*EXERCISE DETAILS*
Pictures are to be left out. Return exactly the lines below from the one with "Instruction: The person" up to and including the one with "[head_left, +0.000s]".
◆ ◆ ◆ ◆ ◆ ◆ ◆
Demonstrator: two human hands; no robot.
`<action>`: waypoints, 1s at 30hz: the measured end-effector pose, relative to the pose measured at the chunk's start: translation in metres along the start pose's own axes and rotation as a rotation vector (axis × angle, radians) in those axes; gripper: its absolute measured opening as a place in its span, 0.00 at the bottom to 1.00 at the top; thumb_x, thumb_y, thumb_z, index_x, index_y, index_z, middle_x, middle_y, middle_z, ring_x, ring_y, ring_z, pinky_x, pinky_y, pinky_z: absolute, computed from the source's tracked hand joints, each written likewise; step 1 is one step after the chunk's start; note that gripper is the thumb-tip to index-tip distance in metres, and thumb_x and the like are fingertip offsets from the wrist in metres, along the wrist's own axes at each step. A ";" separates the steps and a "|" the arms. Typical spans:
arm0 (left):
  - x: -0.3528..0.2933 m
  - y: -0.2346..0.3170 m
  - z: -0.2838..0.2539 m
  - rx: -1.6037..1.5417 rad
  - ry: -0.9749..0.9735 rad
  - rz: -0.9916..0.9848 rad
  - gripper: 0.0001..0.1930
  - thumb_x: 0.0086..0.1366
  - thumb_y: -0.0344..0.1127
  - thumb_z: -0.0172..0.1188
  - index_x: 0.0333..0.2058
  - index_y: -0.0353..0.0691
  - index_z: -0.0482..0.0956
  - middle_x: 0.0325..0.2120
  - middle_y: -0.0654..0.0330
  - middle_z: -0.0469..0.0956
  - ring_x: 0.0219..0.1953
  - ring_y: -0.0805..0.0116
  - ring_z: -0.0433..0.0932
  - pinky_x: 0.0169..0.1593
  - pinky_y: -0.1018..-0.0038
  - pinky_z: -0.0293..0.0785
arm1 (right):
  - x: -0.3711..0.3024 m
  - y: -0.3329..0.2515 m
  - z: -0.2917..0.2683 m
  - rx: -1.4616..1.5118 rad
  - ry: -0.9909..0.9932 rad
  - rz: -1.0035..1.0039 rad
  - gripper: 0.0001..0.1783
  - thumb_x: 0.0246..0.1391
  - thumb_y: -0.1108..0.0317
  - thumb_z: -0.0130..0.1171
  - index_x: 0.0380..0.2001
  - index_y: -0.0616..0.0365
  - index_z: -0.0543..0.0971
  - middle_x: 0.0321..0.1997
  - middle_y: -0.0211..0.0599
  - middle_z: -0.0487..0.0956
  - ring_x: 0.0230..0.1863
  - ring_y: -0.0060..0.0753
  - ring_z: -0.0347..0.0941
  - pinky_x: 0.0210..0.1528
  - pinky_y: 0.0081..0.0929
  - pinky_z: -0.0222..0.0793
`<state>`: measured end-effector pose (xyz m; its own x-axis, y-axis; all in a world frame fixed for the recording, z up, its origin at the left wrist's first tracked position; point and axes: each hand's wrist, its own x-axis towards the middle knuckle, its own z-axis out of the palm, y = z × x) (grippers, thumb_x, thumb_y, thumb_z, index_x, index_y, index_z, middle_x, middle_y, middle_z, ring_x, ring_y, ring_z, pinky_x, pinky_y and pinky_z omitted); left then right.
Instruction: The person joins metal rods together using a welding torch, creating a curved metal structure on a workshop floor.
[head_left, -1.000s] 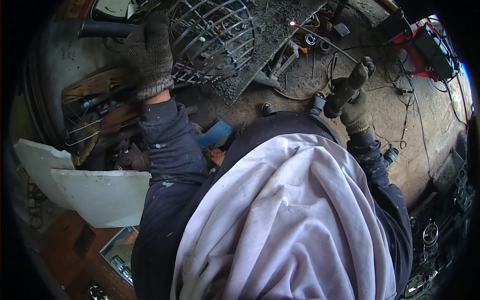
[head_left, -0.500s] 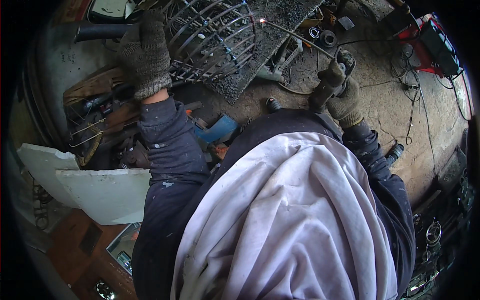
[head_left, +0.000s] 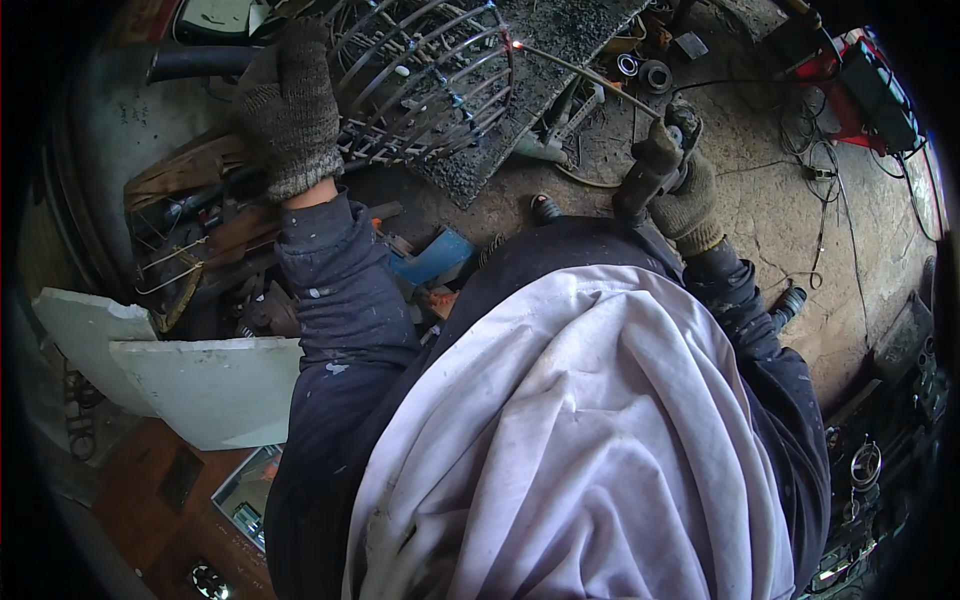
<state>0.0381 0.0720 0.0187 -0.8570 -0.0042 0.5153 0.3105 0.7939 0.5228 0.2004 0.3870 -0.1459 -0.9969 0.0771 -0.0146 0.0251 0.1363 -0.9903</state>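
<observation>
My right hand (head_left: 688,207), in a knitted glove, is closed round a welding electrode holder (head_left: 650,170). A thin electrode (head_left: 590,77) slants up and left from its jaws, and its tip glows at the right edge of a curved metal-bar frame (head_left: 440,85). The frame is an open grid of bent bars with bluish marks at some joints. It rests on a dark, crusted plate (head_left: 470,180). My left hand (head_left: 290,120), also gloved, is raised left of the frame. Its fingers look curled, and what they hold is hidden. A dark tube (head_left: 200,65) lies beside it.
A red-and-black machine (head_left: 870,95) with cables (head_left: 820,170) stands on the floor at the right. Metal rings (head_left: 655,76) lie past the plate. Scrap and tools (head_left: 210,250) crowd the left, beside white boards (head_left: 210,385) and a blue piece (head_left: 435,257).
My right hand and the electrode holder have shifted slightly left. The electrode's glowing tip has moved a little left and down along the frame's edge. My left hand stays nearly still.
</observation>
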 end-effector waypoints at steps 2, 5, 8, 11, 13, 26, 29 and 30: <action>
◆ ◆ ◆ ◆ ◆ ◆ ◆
*EXERCISE ANSWER*
Instruction: The person joins metal rods together using a welding torch, creating a curved metal structure on a workshop floor.
[head_left, -1.000s] 
[head_left, -0.500s] 
[head_left, +0.000s] 

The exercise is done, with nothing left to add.